> [Provided material]
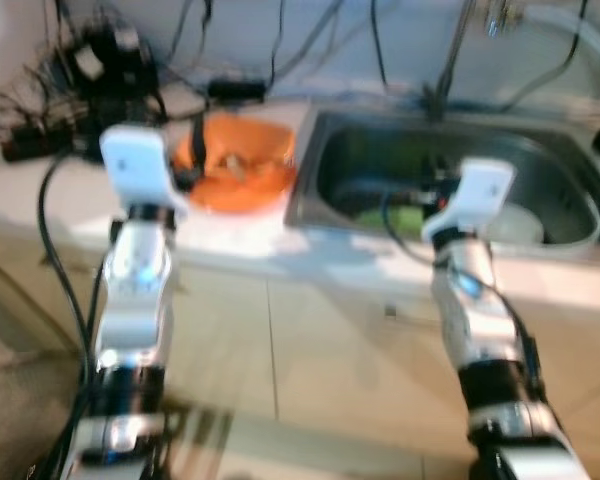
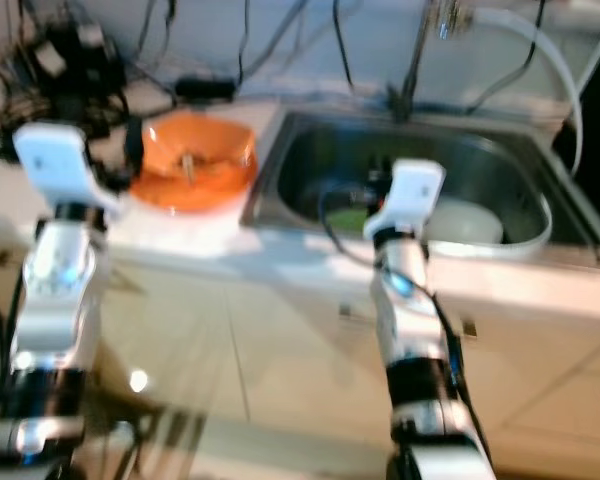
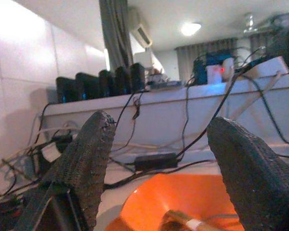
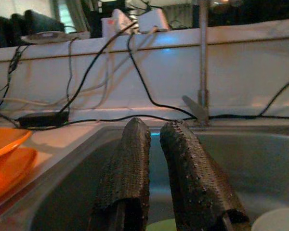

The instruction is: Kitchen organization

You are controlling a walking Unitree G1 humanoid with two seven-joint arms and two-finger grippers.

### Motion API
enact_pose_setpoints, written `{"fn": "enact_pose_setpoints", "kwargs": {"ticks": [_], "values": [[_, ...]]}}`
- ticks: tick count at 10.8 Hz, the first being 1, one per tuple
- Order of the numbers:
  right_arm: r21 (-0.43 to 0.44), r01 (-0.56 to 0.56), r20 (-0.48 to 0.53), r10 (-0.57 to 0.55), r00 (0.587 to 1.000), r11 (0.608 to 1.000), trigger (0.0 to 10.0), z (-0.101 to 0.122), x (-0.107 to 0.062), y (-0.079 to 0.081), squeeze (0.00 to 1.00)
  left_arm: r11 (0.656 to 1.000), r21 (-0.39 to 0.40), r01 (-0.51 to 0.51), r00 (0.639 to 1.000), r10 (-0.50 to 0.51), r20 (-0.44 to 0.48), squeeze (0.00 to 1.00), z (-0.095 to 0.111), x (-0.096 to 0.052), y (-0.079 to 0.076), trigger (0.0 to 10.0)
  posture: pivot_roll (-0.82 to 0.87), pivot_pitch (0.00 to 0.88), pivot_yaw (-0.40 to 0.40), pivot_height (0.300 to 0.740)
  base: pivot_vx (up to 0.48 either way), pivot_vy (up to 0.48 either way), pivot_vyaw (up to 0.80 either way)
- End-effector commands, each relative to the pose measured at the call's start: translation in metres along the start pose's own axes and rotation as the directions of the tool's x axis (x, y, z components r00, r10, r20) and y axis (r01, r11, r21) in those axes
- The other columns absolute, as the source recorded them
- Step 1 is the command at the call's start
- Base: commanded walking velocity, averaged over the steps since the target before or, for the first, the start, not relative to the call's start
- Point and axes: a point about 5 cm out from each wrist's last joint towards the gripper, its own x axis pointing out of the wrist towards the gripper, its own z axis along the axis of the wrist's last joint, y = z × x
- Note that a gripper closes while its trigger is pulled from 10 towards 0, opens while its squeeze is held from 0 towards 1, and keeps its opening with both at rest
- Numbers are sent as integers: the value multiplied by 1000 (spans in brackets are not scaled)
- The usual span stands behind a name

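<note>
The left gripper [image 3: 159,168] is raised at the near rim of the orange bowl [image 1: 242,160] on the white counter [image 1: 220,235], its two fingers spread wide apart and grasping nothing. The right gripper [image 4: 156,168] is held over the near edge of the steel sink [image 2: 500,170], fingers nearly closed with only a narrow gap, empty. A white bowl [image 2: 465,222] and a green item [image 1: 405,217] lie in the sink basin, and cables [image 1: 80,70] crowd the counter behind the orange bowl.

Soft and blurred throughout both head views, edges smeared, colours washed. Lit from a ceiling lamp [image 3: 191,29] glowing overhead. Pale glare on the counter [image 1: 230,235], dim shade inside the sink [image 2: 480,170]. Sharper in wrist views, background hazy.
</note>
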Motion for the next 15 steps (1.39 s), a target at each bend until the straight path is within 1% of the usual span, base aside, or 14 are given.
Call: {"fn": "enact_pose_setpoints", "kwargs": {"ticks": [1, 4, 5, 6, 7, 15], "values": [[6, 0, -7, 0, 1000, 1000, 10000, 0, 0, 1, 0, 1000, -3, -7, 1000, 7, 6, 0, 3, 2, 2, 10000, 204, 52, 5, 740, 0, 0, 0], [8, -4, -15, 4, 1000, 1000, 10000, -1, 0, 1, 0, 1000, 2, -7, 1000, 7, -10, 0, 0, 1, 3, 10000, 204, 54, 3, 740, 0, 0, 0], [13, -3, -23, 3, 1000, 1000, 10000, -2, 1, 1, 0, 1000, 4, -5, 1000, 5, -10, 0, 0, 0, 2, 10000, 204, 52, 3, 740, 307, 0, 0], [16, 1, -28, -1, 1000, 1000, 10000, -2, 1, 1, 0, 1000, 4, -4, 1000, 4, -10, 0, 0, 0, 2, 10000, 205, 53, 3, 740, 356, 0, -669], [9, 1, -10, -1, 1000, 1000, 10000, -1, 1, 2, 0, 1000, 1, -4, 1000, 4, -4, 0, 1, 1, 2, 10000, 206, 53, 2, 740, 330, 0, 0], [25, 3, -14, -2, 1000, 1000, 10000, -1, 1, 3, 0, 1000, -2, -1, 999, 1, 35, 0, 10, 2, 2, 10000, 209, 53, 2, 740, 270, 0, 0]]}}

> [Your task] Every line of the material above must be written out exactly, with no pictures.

> [Solution to the problem]
The instruction is: Kitchen organization

You are controlling a walking Unitree G1 humanoid with two seven-joint arms and two-finger grippers.

### Motion API
enact_pose_setpoints, written `{"fn": "enact_pose_setpoints", "kwargs": {"ticks": [_], "values": [[_, ...]]}}`
- ticks: tick count at 10.8 Hz, the first being 1, one per tuple
- Order of the numbers:
  right_arm: r21 (-0.43 to 0.44), r01 (-0.56 to 0.56), r20 (-0.48 to 0.53), r10 (-0.57 to 0.55), r00 (0.587 to 1.000), r11 (0.608 to 1.000), trigger (0.0 to 10.0), z (-0.101 to 0.122), x (-0.107 to 0.062), y (-0.079 to 0.081), squeeze (0.00 to 1.00)
  left_arm: r11 (0.656 to 1.000), r21 (-0.39 to 0.40), r01 (-0.51 to 0.51), r00 (0.639 to 1.000), r10 (-0.50 to 0.51), r20 (-0.44 to 0.48), squeeze (0.00 to 1.00), z (-0.095 to 0.111), x (-0.096 to 0.052), y (-0.079 to 0.076), trigger (0.0 to 10.0)
  posture: pivot_roll (-0.82 to 0.87), pivot_pitch (0.00 to 0.88), pivot_yaw (-0.40 to 0.40), pivot_height (0.300 to 0.740)
  base: pivot_vx (up to 0.48 either way), pivot_vy (up to 0.48 either way), pivot_vyaw (up to 0.80 either way)
- End-effector commands, each relative to the pose measured at the call's start: translation in metres along the start pose's own axes and rotation as the directions of the tool's x axis (x, y, z components r00, r10, r20) and y axis (r01, r11, r21) in those axes
- The other columns absolute, as the source recorded them
- Step 1 is the command at the call's start
- Base: commanded walking velocity, averaged over the steps since the target before or, for the first, the start, not relative to the call's start
- Point and axes: a point about 5 cm out from each wrist's last joint towards the gripper, its own x axis pointing out of the wrist towards the gripper, its own z axis along the axis of the wrist's last joint, y = z × x
- Note that a gripper closes while its trigger is pulled from 10 towards 0, opens while its squeeze is held from 0 towards 1, and keeps its opening with both at rest
- Numbers are sent as integers: the value multiplied by 1000 (spans in brackets are not scaled)
- The usual span stands behind a name

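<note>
The left gripper [image 3: 159,168] is raised at the near rim of the orange bowl [image 1: 242,160] on the white counter [image 1: 220,235], its two fingers spread wide apart and grasping nothing. The right gripper [image 4: 156,168] is held over the near edge of the steel sink [image 2: 500,170], fingers nearly closed with only a narrow gap, empty. A white bowl [image 2: 465,222] and a green item [image 1: 405,217] lie in the sink basin, and cables [image 1: 80,70] crowd the counter behind the orange bowl.

Soft and blurred throughout both head views, edges smeared, colours washed. Lit from a ceiling lamp [image 3: 191,29] glowing overhead. Pale glare on the counter [image 1: 230,235], dim shade inside the sink [image 2: 480,170]. Sharper in wrist views, background hazy.
</note>
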Motion for the next 15 steps (1.39 s), a target at each bend until the straight path is within 1% of the usual span, base aside, or 14 are given.
Call: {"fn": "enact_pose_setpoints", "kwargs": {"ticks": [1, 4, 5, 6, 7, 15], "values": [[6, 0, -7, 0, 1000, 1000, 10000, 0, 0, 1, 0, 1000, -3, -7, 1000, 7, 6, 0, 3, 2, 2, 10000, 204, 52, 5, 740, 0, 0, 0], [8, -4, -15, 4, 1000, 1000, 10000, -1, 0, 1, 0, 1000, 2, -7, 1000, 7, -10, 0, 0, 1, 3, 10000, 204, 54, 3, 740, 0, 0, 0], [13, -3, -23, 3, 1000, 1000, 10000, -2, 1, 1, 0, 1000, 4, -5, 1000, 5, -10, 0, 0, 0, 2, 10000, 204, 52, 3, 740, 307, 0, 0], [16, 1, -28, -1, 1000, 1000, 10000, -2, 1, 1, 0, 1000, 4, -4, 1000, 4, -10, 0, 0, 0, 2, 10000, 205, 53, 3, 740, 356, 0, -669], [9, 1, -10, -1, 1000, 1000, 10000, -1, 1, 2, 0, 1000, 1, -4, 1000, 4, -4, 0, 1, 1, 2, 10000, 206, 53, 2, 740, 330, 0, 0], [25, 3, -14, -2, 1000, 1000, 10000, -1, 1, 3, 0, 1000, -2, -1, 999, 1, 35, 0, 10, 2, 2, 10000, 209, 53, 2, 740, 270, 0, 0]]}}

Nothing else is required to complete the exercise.